■ **PROBLEM**: Across all the records below, count the lines that hold "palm". State only that figure.

■ **ENTRIES SUPPLIED**:
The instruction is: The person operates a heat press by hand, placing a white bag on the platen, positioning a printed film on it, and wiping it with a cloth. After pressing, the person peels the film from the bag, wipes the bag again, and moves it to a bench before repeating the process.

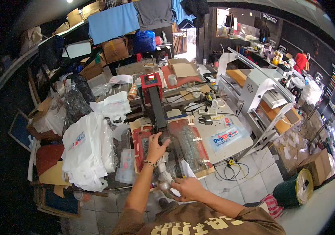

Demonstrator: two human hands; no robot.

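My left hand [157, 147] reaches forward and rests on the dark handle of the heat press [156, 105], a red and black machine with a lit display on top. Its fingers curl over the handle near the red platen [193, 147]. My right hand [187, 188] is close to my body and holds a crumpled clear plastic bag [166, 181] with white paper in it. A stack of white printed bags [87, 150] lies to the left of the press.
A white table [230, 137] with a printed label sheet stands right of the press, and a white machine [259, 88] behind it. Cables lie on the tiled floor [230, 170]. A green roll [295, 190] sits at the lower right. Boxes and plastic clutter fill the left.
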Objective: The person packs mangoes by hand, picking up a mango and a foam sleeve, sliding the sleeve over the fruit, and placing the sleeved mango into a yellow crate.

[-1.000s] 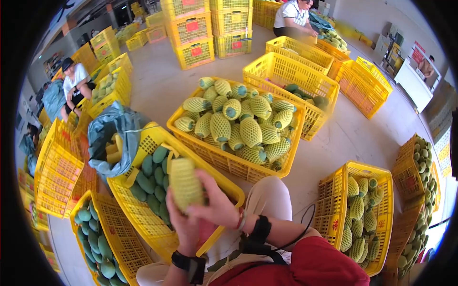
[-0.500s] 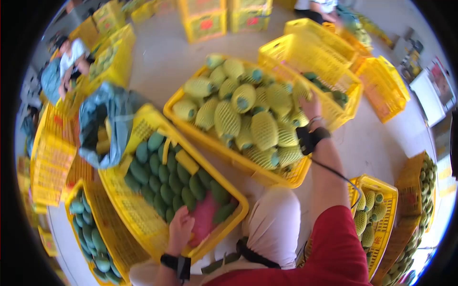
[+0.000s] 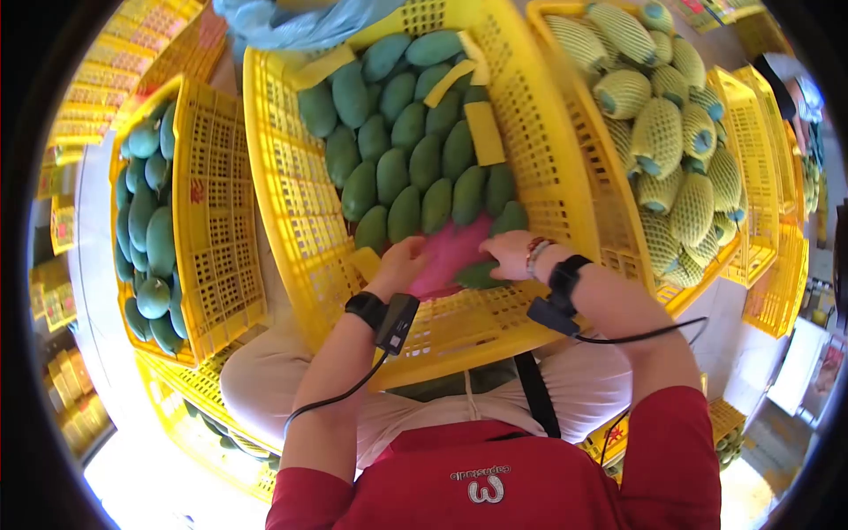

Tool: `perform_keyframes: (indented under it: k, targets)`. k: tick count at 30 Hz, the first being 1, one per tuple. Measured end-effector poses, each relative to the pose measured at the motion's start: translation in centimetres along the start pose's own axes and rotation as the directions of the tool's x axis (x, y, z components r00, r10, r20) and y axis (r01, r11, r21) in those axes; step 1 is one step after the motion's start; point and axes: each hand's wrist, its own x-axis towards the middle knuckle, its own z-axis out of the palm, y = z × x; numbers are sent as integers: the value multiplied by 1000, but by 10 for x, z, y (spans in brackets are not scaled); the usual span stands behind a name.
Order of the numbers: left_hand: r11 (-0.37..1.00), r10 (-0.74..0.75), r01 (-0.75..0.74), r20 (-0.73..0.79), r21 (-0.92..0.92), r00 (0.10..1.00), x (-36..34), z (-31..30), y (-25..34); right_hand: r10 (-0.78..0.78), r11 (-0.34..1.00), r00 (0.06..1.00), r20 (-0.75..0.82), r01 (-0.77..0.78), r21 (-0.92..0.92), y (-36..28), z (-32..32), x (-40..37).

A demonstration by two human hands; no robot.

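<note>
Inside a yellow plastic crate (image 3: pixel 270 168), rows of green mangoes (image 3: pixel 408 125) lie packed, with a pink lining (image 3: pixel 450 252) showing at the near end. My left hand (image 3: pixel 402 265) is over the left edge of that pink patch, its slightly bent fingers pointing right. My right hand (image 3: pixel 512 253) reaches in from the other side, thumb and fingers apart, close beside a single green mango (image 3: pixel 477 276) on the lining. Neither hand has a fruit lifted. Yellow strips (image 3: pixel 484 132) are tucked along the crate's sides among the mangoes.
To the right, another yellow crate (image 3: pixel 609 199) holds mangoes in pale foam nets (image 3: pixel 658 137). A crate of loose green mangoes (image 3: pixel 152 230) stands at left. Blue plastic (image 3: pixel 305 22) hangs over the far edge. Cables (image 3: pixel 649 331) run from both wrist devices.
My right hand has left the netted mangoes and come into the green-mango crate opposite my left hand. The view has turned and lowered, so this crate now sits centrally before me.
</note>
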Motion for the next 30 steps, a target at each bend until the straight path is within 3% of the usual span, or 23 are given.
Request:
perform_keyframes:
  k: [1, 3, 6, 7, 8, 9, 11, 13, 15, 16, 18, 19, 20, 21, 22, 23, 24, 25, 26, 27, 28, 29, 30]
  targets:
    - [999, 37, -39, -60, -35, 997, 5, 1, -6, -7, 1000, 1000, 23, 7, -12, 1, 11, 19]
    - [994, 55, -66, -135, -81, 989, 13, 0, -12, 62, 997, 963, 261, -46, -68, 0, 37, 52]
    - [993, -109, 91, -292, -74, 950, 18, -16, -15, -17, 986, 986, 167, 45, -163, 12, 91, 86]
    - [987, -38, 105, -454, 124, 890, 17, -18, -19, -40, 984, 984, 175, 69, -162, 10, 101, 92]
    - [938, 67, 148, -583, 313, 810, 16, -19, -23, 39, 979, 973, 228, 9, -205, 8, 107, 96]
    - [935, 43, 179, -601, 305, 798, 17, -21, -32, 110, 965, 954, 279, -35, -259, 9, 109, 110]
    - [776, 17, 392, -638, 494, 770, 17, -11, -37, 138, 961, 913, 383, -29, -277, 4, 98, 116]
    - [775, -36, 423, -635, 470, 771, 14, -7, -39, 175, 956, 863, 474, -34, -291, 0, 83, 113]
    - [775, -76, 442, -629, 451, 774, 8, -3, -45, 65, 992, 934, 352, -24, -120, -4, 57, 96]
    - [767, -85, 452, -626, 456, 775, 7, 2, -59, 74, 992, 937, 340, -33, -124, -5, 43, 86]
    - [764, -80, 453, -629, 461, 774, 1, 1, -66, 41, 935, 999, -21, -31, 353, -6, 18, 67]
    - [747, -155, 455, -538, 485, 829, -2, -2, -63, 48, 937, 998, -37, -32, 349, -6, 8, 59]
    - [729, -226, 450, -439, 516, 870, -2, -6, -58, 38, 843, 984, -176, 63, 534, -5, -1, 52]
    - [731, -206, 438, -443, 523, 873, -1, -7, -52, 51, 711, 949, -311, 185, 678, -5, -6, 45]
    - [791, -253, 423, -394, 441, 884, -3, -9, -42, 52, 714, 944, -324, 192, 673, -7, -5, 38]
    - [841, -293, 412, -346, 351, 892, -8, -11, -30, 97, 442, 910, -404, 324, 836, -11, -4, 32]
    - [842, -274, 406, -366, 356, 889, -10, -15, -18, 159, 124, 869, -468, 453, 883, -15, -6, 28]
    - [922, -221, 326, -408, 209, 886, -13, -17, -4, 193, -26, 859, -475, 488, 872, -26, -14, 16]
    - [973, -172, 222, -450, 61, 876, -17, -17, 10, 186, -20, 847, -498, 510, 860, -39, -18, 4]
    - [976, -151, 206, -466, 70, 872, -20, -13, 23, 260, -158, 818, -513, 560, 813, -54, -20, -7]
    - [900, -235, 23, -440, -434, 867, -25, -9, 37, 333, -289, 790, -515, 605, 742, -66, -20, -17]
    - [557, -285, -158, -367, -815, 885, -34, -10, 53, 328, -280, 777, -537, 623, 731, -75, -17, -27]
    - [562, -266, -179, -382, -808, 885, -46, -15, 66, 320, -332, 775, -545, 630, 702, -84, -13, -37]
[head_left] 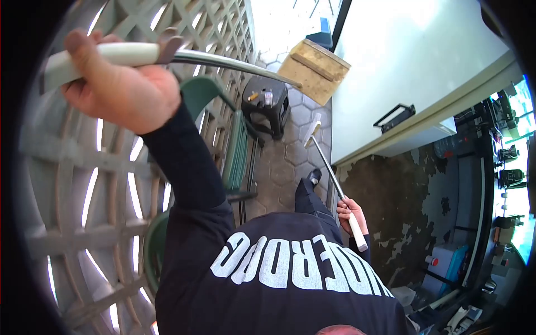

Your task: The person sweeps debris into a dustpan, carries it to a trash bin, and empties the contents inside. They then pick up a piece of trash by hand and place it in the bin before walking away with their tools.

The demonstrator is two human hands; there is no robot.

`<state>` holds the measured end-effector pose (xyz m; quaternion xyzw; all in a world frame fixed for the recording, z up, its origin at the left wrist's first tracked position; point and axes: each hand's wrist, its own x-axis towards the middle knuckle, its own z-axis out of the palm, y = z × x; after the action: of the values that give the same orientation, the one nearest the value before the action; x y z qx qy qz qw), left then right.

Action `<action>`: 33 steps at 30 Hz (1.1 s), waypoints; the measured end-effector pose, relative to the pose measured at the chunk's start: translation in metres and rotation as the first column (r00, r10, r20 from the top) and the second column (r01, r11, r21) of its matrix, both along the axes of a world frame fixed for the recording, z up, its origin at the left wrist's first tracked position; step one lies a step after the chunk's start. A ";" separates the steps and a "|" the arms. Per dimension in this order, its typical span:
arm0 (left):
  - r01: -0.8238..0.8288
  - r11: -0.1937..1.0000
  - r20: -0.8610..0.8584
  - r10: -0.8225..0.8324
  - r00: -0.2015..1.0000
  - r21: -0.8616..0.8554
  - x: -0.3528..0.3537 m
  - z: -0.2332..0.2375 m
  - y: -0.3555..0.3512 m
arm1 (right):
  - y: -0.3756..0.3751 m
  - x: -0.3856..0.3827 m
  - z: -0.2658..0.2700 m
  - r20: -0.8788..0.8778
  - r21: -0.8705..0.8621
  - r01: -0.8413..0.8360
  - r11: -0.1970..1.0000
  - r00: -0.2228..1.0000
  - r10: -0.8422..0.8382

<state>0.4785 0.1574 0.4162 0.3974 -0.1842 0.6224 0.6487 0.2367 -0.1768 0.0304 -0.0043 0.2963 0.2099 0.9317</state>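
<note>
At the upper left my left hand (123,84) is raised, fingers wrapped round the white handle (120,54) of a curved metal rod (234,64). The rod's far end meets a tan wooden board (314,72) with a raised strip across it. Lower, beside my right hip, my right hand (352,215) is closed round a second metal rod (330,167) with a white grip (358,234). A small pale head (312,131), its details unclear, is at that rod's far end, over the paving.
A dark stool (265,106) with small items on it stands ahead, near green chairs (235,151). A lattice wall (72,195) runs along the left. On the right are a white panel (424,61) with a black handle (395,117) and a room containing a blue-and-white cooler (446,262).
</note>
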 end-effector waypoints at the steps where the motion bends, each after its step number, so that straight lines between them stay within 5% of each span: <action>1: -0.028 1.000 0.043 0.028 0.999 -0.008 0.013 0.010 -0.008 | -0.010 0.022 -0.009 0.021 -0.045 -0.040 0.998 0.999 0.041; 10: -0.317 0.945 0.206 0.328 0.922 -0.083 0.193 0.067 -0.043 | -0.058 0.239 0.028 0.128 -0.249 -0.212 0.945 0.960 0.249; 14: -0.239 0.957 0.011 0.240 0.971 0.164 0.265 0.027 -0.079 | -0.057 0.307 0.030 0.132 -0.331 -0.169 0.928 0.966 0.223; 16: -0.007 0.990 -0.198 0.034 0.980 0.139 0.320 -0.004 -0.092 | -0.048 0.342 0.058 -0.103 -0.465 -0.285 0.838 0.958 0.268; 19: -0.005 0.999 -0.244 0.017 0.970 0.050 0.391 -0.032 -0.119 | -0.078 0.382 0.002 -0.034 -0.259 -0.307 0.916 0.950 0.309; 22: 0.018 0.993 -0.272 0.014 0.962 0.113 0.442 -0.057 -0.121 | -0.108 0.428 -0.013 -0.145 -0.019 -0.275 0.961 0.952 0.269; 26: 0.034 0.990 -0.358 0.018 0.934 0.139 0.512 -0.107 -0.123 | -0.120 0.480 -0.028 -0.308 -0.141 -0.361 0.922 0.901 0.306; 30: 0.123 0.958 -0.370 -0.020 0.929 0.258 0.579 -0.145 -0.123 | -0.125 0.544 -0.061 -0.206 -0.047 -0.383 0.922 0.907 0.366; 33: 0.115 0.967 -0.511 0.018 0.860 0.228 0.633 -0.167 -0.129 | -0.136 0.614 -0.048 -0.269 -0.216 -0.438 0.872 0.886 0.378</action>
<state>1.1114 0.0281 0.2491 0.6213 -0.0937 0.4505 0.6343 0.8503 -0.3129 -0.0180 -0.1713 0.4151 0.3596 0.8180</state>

■ **THE ANSWER**: 2